Task details — When you reach the line containing "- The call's", begin copying, and keep copying each line exactly until the listing ends.

Data under study —
<<<<
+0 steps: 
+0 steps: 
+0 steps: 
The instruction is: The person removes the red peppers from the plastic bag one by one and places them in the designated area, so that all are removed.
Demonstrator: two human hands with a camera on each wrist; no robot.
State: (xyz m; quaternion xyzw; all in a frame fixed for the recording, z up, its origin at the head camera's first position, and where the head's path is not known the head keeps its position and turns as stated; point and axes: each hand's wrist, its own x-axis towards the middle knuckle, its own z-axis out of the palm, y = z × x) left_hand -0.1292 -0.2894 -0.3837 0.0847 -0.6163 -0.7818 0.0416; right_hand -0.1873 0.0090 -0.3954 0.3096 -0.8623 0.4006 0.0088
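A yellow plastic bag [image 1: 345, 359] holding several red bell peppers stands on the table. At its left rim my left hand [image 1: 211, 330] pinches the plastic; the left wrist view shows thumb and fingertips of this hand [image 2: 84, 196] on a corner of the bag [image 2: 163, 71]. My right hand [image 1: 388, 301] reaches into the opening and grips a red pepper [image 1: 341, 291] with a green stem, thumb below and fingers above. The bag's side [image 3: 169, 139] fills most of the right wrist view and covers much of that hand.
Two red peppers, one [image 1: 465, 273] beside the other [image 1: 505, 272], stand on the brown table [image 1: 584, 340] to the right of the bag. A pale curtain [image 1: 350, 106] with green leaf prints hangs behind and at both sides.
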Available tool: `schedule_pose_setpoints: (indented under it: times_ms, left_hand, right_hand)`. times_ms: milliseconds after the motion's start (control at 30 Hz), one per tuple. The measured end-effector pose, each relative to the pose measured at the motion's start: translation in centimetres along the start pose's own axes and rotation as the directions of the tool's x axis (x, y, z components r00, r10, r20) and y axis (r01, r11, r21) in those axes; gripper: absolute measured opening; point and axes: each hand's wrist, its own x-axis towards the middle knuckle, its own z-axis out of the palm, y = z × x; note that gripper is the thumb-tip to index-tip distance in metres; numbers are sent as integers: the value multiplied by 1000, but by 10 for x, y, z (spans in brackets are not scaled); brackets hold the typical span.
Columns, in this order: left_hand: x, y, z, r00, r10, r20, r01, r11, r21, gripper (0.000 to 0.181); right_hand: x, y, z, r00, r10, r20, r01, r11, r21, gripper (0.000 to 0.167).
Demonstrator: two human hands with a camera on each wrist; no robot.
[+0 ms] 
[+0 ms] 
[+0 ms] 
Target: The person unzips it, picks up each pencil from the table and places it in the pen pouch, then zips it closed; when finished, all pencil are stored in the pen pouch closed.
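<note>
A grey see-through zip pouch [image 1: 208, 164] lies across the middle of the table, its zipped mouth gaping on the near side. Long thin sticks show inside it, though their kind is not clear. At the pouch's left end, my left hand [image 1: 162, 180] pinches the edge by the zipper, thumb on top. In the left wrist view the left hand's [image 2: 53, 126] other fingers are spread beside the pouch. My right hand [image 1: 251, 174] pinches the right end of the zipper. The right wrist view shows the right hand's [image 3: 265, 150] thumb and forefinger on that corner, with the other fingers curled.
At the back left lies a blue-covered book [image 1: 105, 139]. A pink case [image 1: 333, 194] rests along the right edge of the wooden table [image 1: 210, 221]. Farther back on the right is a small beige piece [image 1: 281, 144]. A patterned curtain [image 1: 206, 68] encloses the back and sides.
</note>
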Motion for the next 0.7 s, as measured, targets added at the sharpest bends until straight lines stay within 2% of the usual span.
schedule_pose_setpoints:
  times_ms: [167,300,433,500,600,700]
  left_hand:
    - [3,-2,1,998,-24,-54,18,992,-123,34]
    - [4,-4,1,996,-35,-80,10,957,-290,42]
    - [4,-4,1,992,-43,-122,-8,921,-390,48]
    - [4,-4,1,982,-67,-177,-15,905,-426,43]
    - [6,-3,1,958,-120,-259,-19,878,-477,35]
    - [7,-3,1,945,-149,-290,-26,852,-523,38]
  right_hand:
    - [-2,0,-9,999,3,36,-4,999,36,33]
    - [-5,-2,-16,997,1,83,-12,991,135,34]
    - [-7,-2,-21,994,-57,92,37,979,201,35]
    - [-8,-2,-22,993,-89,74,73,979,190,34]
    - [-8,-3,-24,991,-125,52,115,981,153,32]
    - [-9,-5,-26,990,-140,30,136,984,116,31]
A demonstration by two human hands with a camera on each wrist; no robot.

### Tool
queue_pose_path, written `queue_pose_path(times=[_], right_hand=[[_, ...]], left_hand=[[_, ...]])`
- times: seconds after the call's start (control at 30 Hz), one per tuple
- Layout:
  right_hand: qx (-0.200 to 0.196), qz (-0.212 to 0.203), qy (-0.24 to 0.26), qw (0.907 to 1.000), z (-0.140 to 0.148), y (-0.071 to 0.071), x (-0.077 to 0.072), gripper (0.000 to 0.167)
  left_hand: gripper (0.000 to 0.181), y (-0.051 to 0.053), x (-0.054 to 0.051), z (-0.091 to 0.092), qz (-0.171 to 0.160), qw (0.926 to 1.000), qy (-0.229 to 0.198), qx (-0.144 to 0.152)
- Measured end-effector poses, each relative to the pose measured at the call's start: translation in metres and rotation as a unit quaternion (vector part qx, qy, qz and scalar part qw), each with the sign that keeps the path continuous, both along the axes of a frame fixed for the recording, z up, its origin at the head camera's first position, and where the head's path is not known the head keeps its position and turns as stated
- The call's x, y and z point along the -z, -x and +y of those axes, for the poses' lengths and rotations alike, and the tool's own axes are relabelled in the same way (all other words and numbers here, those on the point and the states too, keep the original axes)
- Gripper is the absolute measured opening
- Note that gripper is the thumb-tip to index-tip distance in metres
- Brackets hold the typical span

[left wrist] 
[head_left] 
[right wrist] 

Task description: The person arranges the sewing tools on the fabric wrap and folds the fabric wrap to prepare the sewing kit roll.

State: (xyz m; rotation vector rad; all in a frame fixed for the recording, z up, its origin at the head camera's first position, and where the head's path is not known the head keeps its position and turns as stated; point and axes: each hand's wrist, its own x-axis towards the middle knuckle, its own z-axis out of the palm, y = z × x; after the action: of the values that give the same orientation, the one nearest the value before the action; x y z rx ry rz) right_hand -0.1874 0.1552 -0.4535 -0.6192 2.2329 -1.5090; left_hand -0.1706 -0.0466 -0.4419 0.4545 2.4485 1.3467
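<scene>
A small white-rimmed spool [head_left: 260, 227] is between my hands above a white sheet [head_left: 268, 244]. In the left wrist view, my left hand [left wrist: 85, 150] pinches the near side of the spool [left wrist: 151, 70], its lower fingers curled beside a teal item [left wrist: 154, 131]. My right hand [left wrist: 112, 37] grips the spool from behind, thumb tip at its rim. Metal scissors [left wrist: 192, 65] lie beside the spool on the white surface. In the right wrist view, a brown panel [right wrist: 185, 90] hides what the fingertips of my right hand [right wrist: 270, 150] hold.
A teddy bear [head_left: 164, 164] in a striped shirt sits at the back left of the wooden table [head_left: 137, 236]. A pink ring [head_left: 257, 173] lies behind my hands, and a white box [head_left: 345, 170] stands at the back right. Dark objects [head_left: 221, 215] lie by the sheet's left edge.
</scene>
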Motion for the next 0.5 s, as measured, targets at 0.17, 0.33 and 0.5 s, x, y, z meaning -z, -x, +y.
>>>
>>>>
Exercise solution —
- The call's x, y and z point along the -z, -x and +y of those axes, for the poses' lengths and rotations alike, and the tool's own axes are relabelled in the same way (all other words and numbers here, those on the point and the states too, keep the original axes)
- Gripper is the absolute measured opening
- Note that gripper is the thumb-tip to index-tip distance in metres
- Brackets hold the typical span

[left wrist] 
[head_left] 
[right wrist] 

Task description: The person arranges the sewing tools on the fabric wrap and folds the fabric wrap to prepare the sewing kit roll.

State: (xyz m; rotation vector rad; all in a frame fixed for the recording, z up, its origin at the head camera's first position, and where the head's path is not known the head keeps its position and turns as stated; point and axes: each hand's wrist, its own x-axis towards the middle knuckle, its own z-axis out of the palm, y = z × x; after the action: of the values that give the same orientation, the one nearest the value before the action; x y z rx ry rz) right_hand -0.1874 0.1552 -0.4535 -0.6192 2.2329 -1.5090; left_hand -0.1706 -0.0466 -0.4419 0.4545 2.4485 1.3467
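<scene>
A small white-rimmed spool [head_left: 260, 227] is between my hands above a white sheet [head_left: 268, 244]. In the left wrist view, my left hand [left wrist: 85, 150] pinches the near side of the spool [left wrist: 151, 70], its lower fingers curled beside a teal item [left wrist: 154, 131]. My right hand [left wrist: 112, 37] grips the spool from behind, thumb tip at its rim. Metal scissors [left wrist: 192, 65] lie beside the spool on the white surface. In the right wrist view, a brown panel [right wrist: 185, 90] hides what the fingertips of my right hand [right wrist: 270, 150] hold.
A teddy bear [head_left: 164, 164] in a striped shirt sits at the back left of the wooden table [head_left: 137, 236]. A pink ring [head_left: 257, 173] lies behind my hands, and a white box [head_left: 345, 170] stands at the back right. Dark objects [head_left: 221, 215] lie by the sheet's left edge.
</scene>
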Motion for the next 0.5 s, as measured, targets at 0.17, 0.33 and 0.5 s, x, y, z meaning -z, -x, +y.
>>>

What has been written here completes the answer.